WHAT YOU NEED TO DO
Set down exactly the first line of the entries and every line after it, through the line with "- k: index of".

━━ DATA TO EXAMINE

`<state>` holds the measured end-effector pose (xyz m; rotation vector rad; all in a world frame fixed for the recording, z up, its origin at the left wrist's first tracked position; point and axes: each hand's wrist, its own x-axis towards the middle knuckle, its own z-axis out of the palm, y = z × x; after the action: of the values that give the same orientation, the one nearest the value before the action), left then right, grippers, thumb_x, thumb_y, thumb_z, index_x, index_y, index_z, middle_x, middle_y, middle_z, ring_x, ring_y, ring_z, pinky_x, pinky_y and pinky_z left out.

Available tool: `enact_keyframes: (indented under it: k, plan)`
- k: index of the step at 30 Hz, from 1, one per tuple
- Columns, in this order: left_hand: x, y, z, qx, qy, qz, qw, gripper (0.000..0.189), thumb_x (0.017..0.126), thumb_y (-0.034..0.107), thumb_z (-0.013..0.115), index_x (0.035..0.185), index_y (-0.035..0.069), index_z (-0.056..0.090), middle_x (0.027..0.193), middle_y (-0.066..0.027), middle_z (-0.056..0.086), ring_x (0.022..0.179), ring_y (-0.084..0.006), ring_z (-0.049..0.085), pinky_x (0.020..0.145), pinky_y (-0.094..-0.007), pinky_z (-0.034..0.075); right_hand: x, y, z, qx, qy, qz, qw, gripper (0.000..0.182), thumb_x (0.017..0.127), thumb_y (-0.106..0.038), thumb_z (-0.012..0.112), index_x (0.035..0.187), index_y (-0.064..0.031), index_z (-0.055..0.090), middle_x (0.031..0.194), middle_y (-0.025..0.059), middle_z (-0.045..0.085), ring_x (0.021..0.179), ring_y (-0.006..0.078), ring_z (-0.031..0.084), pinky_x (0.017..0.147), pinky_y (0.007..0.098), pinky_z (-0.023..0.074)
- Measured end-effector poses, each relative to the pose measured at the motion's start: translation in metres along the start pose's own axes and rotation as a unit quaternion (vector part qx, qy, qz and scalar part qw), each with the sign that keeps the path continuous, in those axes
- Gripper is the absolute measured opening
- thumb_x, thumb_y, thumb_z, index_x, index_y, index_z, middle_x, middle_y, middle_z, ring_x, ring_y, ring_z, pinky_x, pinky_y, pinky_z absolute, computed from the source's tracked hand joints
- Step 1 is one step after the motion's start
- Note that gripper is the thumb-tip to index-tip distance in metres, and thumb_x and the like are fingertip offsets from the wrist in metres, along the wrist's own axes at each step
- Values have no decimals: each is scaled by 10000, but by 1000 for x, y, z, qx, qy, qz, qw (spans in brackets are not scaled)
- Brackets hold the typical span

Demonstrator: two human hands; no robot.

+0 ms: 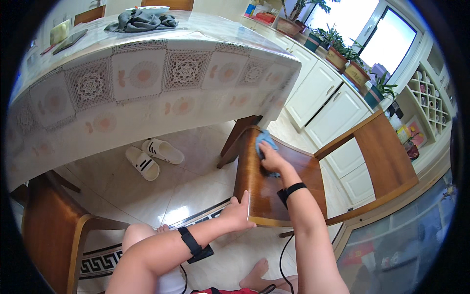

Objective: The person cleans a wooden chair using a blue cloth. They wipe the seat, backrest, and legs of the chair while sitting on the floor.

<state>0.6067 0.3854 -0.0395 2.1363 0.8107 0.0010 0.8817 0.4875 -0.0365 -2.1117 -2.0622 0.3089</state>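
My right hand (273, 158) presses a blue cloth (266, 139) onto the seat of a brown wooden chair (270, 200). The cloth lies near the seat's far edge, and a darker bit of it shows below my palm. At the seat's near left corner, my left hand (238, 214) grips the edge, the index finger stretched along its side. Part of the left hand's grip under the seat is hidden. The chair's backrest (383, 161) rises on the right. Black straps with small devices circle both forearms.
A table under a patterned plastic tablecloth (180, 104) stands ahead, bearing a dark grey cloth (143, 21) and a phone-like device (70, 41). White slippers (143, 163) lie below it. Another wooden chair (51, 228) is at left. Black cables (282, 257) hang by my legs. Potted plants (336, 57) line white cabinets (312, 97).
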Motion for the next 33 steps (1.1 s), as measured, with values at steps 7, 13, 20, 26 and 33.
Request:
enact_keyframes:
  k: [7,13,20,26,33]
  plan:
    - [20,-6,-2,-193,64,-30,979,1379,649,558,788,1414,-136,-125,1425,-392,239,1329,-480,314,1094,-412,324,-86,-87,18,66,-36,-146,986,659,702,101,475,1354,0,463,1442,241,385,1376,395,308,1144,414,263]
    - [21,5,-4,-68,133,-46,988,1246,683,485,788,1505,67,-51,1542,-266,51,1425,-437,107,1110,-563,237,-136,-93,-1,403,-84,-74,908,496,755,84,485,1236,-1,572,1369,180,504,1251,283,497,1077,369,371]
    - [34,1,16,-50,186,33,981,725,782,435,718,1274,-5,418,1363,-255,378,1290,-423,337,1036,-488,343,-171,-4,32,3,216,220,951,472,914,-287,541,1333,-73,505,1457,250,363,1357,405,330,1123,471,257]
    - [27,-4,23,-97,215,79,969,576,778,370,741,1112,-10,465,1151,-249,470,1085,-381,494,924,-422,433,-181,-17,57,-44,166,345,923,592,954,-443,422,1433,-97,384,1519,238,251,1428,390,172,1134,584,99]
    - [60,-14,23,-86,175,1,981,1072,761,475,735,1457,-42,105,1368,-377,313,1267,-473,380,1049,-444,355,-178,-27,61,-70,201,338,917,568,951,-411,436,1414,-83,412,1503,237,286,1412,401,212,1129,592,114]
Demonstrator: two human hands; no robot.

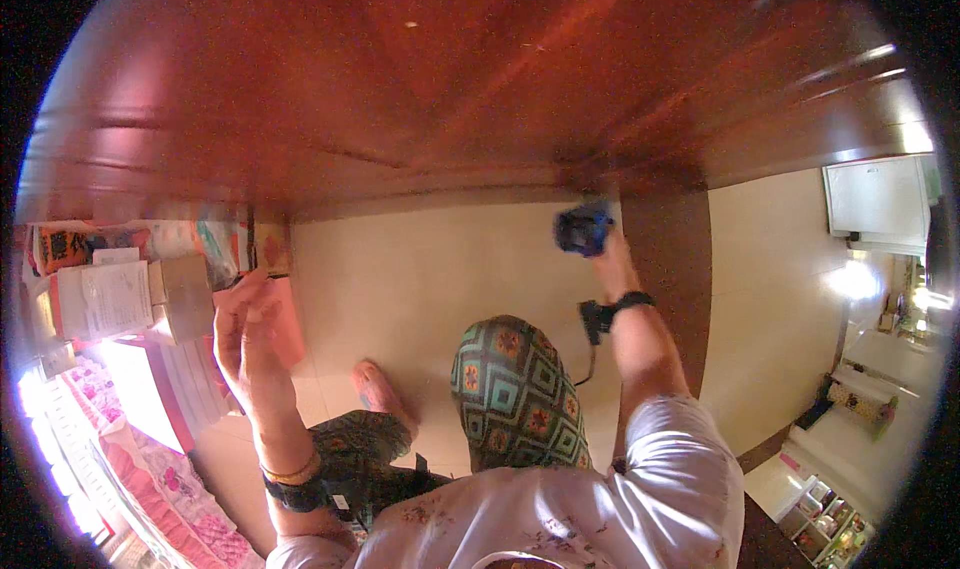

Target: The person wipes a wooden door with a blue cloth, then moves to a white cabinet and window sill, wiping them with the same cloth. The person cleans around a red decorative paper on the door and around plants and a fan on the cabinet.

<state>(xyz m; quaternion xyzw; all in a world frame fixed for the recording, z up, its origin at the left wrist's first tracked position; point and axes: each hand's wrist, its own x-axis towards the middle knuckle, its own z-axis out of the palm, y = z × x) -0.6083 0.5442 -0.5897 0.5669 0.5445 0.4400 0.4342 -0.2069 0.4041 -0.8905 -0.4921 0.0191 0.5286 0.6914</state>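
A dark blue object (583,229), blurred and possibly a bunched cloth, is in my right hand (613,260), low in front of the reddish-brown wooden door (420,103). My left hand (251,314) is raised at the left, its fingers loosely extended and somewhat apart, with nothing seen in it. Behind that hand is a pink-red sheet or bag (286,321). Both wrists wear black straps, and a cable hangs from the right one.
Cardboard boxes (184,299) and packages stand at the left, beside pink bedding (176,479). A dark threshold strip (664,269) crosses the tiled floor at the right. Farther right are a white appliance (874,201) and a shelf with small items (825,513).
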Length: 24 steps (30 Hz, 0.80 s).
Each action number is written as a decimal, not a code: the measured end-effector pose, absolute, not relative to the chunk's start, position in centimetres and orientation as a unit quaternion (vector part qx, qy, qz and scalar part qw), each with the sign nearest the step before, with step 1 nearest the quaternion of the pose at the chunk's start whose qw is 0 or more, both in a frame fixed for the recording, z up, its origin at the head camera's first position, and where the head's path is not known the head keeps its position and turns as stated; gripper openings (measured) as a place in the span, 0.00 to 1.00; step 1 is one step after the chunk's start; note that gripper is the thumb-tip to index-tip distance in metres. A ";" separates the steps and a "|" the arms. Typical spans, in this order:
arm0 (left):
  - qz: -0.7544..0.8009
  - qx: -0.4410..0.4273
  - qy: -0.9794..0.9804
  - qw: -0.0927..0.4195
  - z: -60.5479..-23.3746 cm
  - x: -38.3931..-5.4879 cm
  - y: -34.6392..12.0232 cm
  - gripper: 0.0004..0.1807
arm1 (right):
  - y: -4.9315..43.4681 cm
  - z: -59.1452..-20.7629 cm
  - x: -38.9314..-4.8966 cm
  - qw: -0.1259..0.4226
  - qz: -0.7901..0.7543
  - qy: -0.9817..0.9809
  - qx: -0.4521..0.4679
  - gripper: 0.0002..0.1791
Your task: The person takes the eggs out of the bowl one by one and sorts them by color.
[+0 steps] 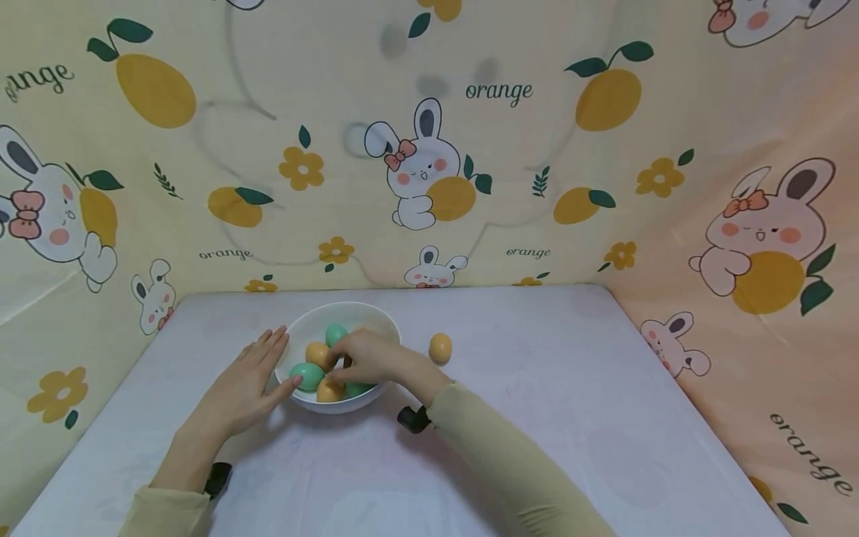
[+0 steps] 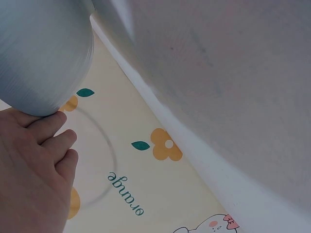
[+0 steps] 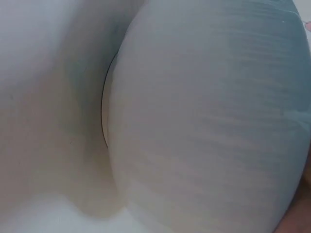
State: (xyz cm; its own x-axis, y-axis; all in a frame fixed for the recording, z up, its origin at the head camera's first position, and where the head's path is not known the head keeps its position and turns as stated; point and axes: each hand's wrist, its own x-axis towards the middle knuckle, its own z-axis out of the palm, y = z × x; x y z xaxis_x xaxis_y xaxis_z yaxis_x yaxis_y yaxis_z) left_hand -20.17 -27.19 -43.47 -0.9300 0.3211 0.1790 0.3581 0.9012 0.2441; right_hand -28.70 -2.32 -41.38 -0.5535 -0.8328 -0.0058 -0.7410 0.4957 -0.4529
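Bowl: white (image 1: 307,329), on the white table (image 1: 577,403); I read its rim as a clock, twelve at the far side.
Left hand: mine (image 1: 243,388) lies at the bowl's eight to nine o'clock, fingers extended and holding nothing, fingertips against the outer wall, thumb at the rim.
Right hand: mine (image 1: 367,357) reaches in over the rim from four o'clock, fingers and thumb bent down among the eggs; I cannot tell whether they grip one.
Eggs inside: a far green egg (image 1: 336,333) at twelve, a yellow-orange egg (image 1: 317,354) at nine, a left green egg (image 1: 307,376) at eight near my thumb, a near orange egg (image 1: 330,390) at six, and a half-hidden green egg (image 1: 356,388) at five, under my right hand.
Egg outside: one lone orange egg (image 1: 440,348) on the table, just beyond the bowl's three o'clock.
Sleeves: beige (image 1: 517,462), a black piece (image 1: 412,419) at each wrist.
Backdrop: cream cloth (image 1: 510,142) printed with rabbits, oranges and flowers.
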 end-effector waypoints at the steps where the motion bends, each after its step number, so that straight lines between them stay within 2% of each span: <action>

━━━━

EXERCISE OUTPUT
`<state>` holds the measured end-effector pose (xyz m; rotation vector rad; all in a world frame fixed for the recording, z up, its origin at the left wrist's first tracked position; point and axes: each hand's wrist, its own x-axis towards the middle knuckle, its own z-axis out of the palm, y = z × x; after the action: of the values that give the same orientation, the one nearest the value before the action), left then right, grippers, thumb_x, thumb_y, thumb_z, index_x, index_y, index_z, middle_x, middle_y, middle_z, ring_x, ring_y, ring_z, pinky_x, pinky_y and pinky_z left out.

Available tool: `enact_keyframes: (indented under it: k, plan)`
- k: index of the step at 30 Hz, from 1, one per tuple

What this exercise needed has been supplied.